**EXERCISE INSTRUCTIONS**. Would you copy each line of the records that includes the word "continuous"?

**DATA EXTRACTS**.
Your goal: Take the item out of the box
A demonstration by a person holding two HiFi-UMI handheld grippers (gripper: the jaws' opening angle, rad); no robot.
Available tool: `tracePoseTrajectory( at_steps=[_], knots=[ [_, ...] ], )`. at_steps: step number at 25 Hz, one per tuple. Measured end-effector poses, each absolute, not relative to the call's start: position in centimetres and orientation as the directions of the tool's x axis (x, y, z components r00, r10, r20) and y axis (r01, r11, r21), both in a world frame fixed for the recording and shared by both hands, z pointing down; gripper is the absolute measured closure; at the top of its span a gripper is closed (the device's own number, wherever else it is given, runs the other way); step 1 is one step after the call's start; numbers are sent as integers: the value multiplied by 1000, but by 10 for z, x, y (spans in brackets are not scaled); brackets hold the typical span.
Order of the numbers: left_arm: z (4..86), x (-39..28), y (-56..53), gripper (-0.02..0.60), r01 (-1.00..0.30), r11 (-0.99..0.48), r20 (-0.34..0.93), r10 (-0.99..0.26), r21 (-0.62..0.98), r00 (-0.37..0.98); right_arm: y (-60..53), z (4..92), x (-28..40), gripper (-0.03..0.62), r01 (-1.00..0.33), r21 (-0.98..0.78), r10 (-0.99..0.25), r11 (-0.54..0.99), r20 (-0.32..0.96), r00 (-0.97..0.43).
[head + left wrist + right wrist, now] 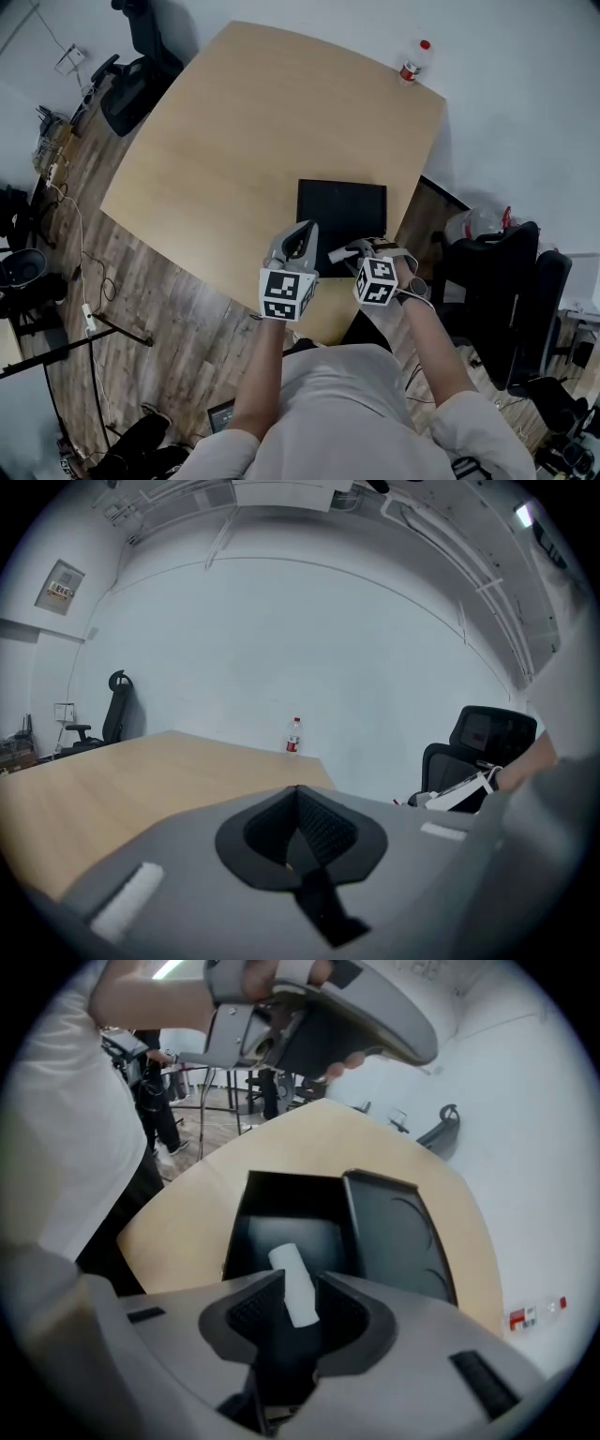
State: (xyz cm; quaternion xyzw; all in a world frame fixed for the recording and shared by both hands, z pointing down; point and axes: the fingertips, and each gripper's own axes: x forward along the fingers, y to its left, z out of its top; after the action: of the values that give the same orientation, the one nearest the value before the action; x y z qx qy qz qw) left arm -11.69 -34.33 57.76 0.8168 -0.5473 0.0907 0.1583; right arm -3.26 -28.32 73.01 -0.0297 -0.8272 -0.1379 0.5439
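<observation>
A black box (342, 211) lies open near the table's front edge, its lid (398, 1237) folded out to the right. Inside the box (281, 1208) lies a white cylindrical item (291, 1274). My right gripper (300, 1283) is at the box's near edge with its jaws apart, and the item shows between the fingers; I see no pad pressing on it. In the head view the right gripper (342, 251) points at the box from the front. My left gripper (302, 230) hovers at the box's near left corner, and in its own view the left gripper (298, 791) is shut on nothing.
A plastic bottle with a red cap (412, 62) stands at the table's far right corner. Black office chairs stand at the far left (141, 75) and close on the right (506, 281). The wooden table (234, 141) stretches beyond the box.
</observation>
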Motion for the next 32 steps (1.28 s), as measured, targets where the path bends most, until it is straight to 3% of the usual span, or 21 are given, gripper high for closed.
tracePoseTrajectory(
  at_steps=[2, 8, 16, 25, 32],
  knots=[
    [578, -117, -345, 572, -924, -349, 328, -865, 154, 381, -279, 736, -35, 473, 259, 189, -73, 947, 914, -400],
    [572, -126, -347, 572, -936, -321, 326, -878, 143, 351, -275, 759, -36, 431, 345, 190, -56, 919, 930, -363],
    [576, -136, -340, 572, -946, -297, 347, -880, 132, 325, -281, 784, -38, 418, 391, 227, -97, 892, 941, -323],
    [568, -137, -333, 572, -946, -296, 335, -885, 132, 323, -279, 777, -36, 462, 348, 228, -106, 909, 936, -336],
    [558, -135, -324, 572, -941, -307, 310, -889, 141, 336, -288, 744, -38, 462, 237, 319, -206, 918, 893, -401]
  ],
)
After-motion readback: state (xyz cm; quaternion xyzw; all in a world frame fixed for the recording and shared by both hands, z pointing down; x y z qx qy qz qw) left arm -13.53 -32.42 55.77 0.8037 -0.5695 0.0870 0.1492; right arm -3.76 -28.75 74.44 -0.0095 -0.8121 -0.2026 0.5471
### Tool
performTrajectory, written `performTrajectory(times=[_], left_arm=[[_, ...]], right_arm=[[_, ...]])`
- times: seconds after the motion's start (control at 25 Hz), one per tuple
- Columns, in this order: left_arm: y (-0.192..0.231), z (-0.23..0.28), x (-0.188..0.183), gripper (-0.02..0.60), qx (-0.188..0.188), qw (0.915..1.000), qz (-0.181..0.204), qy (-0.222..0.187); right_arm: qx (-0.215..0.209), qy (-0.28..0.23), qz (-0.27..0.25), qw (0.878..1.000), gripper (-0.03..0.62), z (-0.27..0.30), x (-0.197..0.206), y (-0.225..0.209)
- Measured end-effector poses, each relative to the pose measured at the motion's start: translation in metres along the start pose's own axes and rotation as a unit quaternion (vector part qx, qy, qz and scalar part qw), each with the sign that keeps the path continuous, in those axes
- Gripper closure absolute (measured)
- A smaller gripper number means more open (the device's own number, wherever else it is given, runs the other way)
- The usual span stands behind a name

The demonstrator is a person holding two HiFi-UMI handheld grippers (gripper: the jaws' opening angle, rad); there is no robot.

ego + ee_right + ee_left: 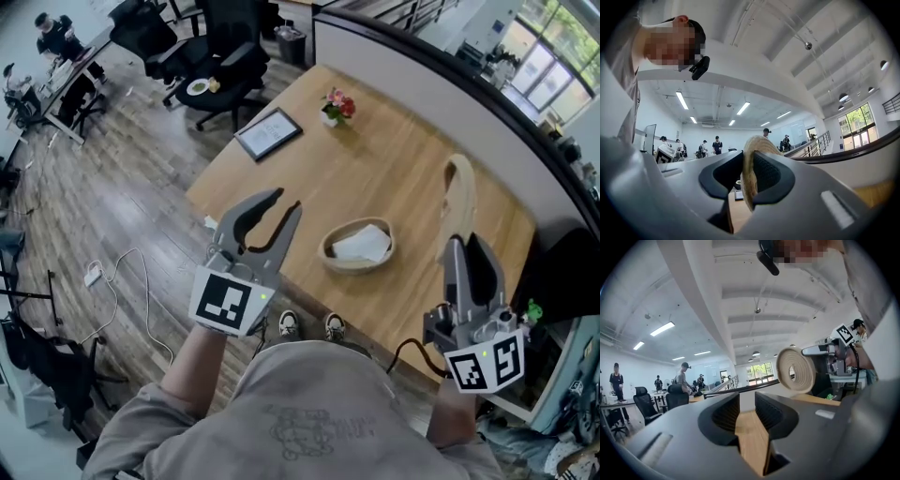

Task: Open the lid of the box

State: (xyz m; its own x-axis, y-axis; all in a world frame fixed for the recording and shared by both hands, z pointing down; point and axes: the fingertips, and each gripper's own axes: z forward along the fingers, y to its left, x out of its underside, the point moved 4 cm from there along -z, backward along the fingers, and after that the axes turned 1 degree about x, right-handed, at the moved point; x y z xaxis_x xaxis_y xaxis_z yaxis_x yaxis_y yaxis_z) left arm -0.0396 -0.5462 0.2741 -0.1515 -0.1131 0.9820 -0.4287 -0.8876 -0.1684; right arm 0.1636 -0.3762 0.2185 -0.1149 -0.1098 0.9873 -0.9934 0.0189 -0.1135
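An oval woven box (357, 265) stands uncovered on the wooden table (412, 159), with white paper (362, 243) inside it. Its woven lid (459, 197) is lifted clear of the box and held upright, edge on, to the right of it. My right gripper (468, 242) is shut on the lid's lower rim; in the right gripper view the lid (750, 159) sits pinched in that gripper (747, 173). My left gripper (286, 202) hovers left of the box, open and empty. In the left gripper view the left gripper (746, 401) shows a bare gap, and the lid (796, 369) hangs at the right.
A small flower pot (336, 108) and a framed board (268, 133) sit at the table's far end. Black office chairs (211, 56) stand beyond it. A white cable (122, 281) lies on the wooden floor at the left. A curved partition (469, 84) borders the table's right side.
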Motion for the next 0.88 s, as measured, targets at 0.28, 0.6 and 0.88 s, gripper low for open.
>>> performTrajectory(times=[0.28,0.6,0.88], left_arm=[[-0.002,-0.012,0.009,0.577,0.005,0.9997,-0.015,0.019],[0.004,-0.016,0.001,0.581,-0.002,0.9999,-0.005,0.016],[0.006,-0.019,-0.003,0.581,0.008,0.9996,-0.022,0.014]], right_arm=[[-0.003,0.028,0.01,1.0,0.516,-0.009,0.01,0.012],[-0.008,0.039,0.014,0.999,0.516,-0.003,0.017,0.019],[-0.002,0.046,0.014,0.999,0.516,-0.003,0.017,0.022]])
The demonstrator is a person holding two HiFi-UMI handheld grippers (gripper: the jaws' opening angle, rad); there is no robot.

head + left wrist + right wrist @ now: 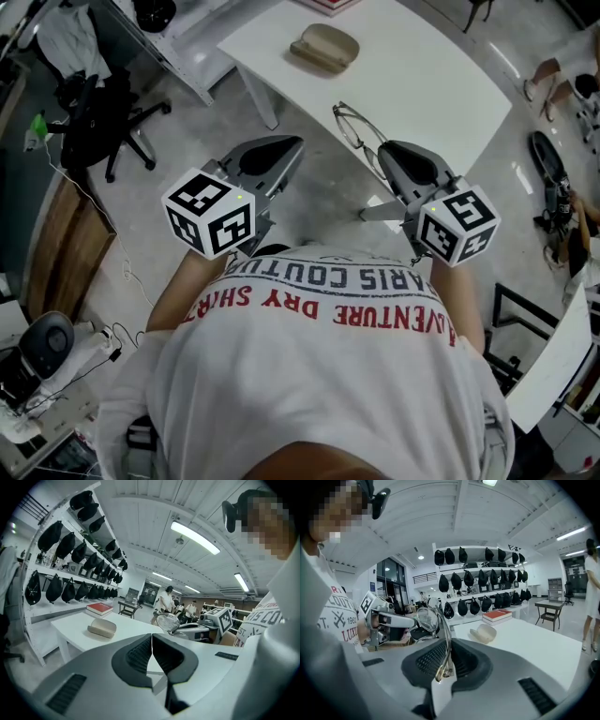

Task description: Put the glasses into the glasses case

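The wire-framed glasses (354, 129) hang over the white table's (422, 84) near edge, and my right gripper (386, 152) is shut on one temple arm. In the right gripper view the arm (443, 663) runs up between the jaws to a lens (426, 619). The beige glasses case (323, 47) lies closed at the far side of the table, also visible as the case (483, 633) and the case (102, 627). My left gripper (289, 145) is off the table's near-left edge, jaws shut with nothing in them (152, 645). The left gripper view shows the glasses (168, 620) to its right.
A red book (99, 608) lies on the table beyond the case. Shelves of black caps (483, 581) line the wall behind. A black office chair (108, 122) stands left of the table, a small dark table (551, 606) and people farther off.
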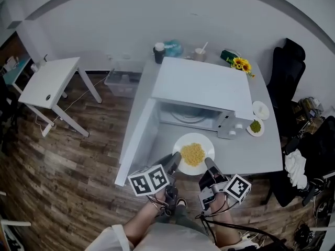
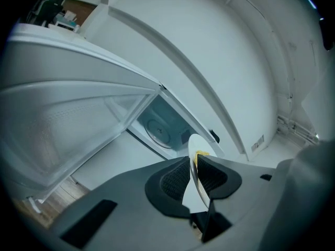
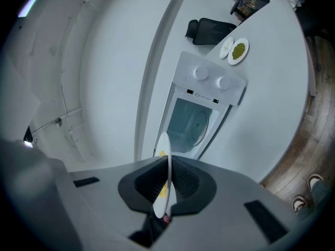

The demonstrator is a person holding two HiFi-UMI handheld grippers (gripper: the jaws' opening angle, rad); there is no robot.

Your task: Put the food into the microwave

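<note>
A white plate [image 1: 184, 143] heaped with yellow food [image 1: 193, 153] hangs just in front of the open microwave [image 1: 201, 90], above the grey table [image 1: 272, 150]. My left gripper [image 1: 174, 162] is shut on the plate's near-left rim, and my right gripper [image 1: 210, 166] is shut on its near-right rim. In the left gripper view the plate [image 2: 194, 145] stands edge-on between the pads, with the turntable [image 2: 157, 131] inside the cavity beyond. The right gripper view shows the plate [image 3: 163, 145] edge-on too, in front of the microwave's cavity [image 3: 189, 125] and knobs [image 3: 200, 73].
The microwave door [image 1: 140, 135] swings out to the left of the plate. Right of the microwave sit a small dish of green food [image 1: 255, 127] and an empty small dish [image 1: 260, 110]. Sunflowers [image 1: 241, 65], cups and a jar stand behind. A black chair [image 1: 285, 69] is at the right.
</note>
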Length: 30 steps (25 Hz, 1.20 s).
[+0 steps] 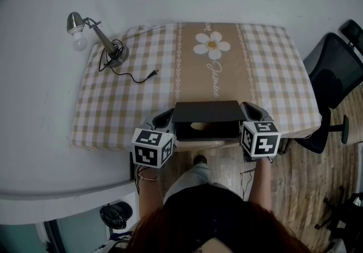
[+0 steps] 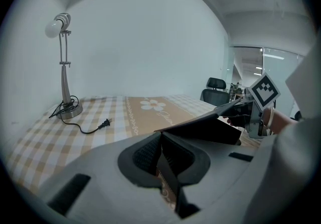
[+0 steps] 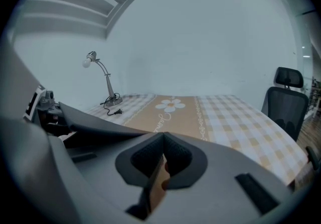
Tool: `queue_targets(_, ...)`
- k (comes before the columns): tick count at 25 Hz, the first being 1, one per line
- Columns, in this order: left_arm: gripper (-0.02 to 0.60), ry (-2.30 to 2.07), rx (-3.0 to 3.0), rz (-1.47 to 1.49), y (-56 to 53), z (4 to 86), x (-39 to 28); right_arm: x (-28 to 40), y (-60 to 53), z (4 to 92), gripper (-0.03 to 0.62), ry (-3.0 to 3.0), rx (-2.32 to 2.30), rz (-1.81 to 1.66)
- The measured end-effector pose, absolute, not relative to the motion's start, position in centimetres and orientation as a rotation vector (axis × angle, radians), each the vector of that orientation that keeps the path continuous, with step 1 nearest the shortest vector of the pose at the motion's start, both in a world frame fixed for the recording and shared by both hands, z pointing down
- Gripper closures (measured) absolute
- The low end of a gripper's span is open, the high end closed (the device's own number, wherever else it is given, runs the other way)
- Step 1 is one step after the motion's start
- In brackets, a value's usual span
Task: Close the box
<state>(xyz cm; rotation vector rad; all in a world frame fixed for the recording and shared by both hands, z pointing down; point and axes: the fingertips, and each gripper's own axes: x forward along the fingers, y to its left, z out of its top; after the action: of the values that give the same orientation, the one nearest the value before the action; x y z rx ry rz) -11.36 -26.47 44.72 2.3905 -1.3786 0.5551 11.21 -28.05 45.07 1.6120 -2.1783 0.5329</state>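
The box (image 1: 205, 131) sits at the middle of the near edge of the table (image 1: 113, 111), just in front of the person (image 1: 210, 218). It is dark outside and tan inside. Its dark lid (image 1: 207, 111) is part-way down: it slants over the box and leaves a gap at the near side, where the tan inside shows.

The left gripper (image 1: 166, 117) is against the box's left side. In the left gripper view its jaws are pressed together on a thin dark wall of the box, which stands edge-on between the pads. The right gripper (image 1: 250, 112) is against the box's right side. In the right gripper view its jaws are likewise pinched on a thin wall, brown on the face that shows. So both grippers grip the box, one at each end, with the lid between them.

A checked cloth (image 1: 272, 76) covers the table; a tan band with a white daisy (image 1: 211, 44) runs down its middle toward the box. A lamp (image 1: 93, 33) stands at the far left corner, well apart from the box, its bulb hanging past the table's edge. Its cord (image 1: 136, 77) lies loose on the cloth, the plug free. A black chair (image 1: 334, 76) stands beside the table's right side on the wooden floor (image 1: 306, 189)
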Motion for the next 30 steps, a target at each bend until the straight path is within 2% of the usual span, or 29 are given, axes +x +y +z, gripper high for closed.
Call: queue_targets(30,0.554,-1.446,2.387,0.522,-22.6,43.2,-11.3,9.8,-24.5,44.3,0.576,-2.27,1.494,0.506)
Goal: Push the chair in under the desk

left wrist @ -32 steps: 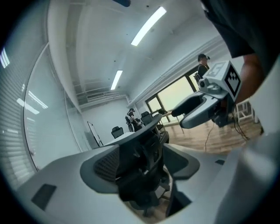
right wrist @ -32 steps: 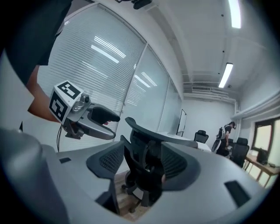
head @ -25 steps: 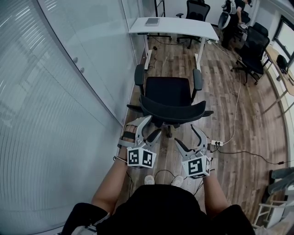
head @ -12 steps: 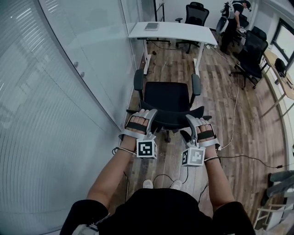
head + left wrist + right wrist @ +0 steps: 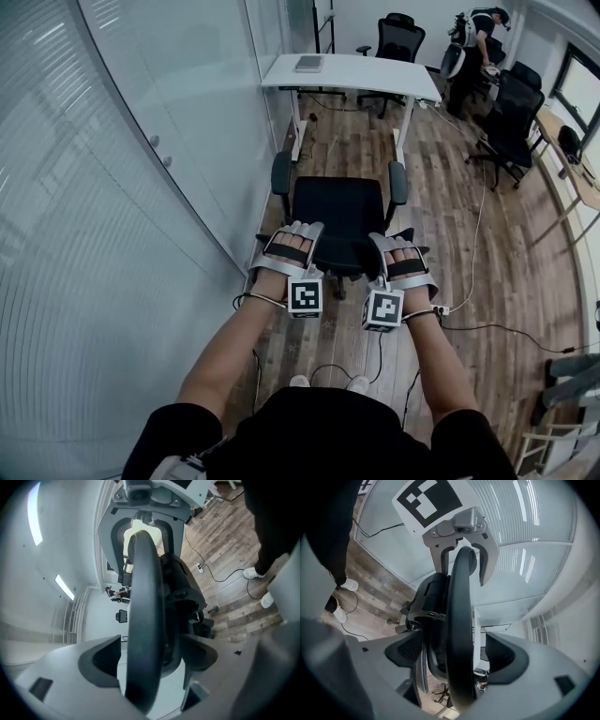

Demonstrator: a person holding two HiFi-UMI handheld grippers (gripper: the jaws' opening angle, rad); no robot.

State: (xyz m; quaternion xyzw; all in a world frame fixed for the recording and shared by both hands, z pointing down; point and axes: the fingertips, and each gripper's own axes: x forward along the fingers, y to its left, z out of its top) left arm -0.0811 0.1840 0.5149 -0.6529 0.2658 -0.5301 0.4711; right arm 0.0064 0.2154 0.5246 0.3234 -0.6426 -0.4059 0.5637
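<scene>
The black office chair [image 5: 339,208] stands on the wood floor with its back to me, facing the white desk [image 5: 361,73], which is a short way beyond it. My left gripper [image 5: 298,231] and right gripper [image 5: 386,240] sit over the top of the backrest, left and right. In the left gripper view the backrest rim [image 5: 143,620] runs between the jaws of the left gripper [image 5: 150,660], which stand open. In the right gripper view the rim [image 5: 459,634] passes between the open jaws of the right gripper [image 5: 457,656], with a gap at the right pad.
A frosted glass wall [image 5: 112,187] runs along the left. A laptop [image 5: 308,63] lies on the desk. Cables and a power strip [image 5: 441,308] lie on the floor at right. More black chairs [image 5: 511,117] and a person [image 5: 473,42] are at the back right.
Both grippers have moved forward from near my body to the top of the chair's backrest and now straddle its rim. The chair's distance to the desk looks much the same.
</scene>
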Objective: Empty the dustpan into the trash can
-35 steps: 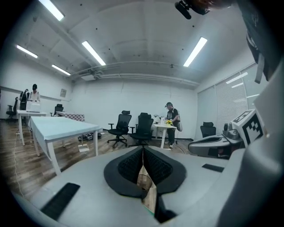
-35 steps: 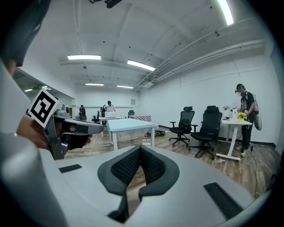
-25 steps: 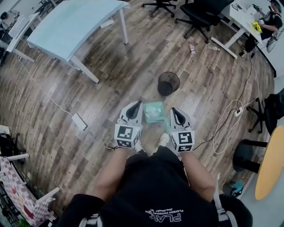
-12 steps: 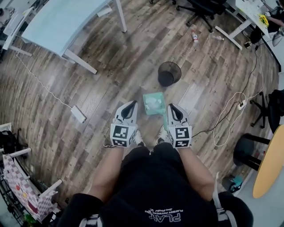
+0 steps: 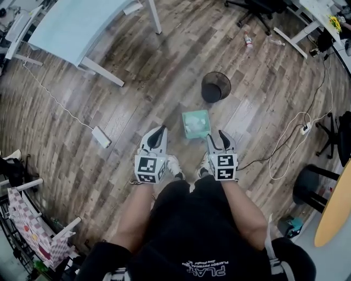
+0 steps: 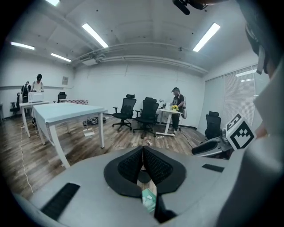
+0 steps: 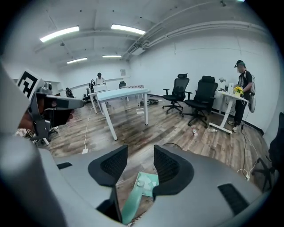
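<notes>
A teal dustpan (image 5: 196,123) with white scraps in it lies on the wood floor in front of the person's shoes. A black mesh trash can (image 5: 215,86) stands just beyond it. My left gripper (image 5: 158,131) hangs left of the pan, its jaws shut on nothing (image 6: 143,153). My right gripper (image 5: 221,135) hovers at the pan's right, over the handle end. In the right gripper view its jaws are opening (image 7: 140,162). The dustpan (image 7: 145,181) and its handle show below, between the jaws, and the pads do not press on it.
A light blue table (image 5: 77,24) stands at the far left, with office chairs (image 5: 258,6) at the far right. White cables (image 5: 299,131) and a power strip (image 5: 102,137) lie on the floor. A bottle (image 5: 249,40) lies beyond the can. A stool (image 5: 310,186) is at my right.
Both grippers have sunk toward the floor and drawn back toward the person's shoes. The dustpan now lies ahead of their tips instead of between them.
</notes>
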`<state>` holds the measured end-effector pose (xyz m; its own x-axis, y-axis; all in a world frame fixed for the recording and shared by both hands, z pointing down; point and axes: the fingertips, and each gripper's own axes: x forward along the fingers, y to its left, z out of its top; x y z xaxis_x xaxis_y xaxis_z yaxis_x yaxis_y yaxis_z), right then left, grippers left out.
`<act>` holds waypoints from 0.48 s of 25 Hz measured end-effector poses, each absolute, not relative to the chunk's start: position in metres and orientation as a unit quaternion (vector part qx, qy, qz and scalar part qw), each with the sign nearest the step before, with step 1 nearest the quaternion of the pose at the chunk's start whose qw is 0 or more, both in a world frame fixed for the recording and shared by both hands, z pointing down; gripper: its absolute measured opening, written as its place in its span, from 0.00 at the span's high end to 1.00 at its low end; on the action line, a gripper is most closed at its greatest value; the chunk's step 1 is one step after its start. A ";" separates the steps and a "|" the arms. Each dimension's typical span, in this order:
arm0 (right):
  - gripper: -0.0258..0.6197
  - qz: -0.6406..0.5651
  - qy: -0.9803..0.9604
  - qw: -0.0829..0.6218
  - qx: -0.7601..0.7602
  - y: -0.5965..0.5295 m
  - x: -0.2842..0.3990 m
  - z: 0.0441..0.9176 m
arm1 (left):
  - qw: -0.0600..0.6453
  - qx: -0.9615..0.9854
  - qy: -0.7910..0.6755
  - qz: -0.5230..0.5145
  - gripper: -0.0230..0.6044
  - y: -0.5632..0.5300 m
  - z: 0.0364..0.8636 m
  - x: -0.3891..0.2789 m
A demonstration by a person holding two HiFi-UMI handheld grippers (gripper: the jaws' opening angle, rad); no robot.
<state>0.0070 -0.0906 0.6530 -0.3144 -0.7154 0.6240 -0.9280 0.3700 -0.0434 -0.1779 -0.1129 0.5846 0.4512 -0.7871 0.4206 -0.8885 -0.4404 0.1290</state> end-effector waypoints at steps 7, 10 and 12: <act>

**TASK RESULT**.
- Measured end-effector poses, each relative to the pose measured at the motion's start: translation in metres along the start pose's own axes and rotation as a unit quaternion (vector part qx, qy, qz and scalar part qw), each with the sign that keeps the path continuous, in those axes
- The measured end-effector pose, absolute, not relative to the motion's start, position in centimetres and orientation as a rotation vector (axis × angle, radians), each the vector of that orientation that keeps the path continuous, with step 1 nearest the shortest vector of the pose at the motion's start, both in a world frame fixed for the recording and shared by both hands, z pointing down

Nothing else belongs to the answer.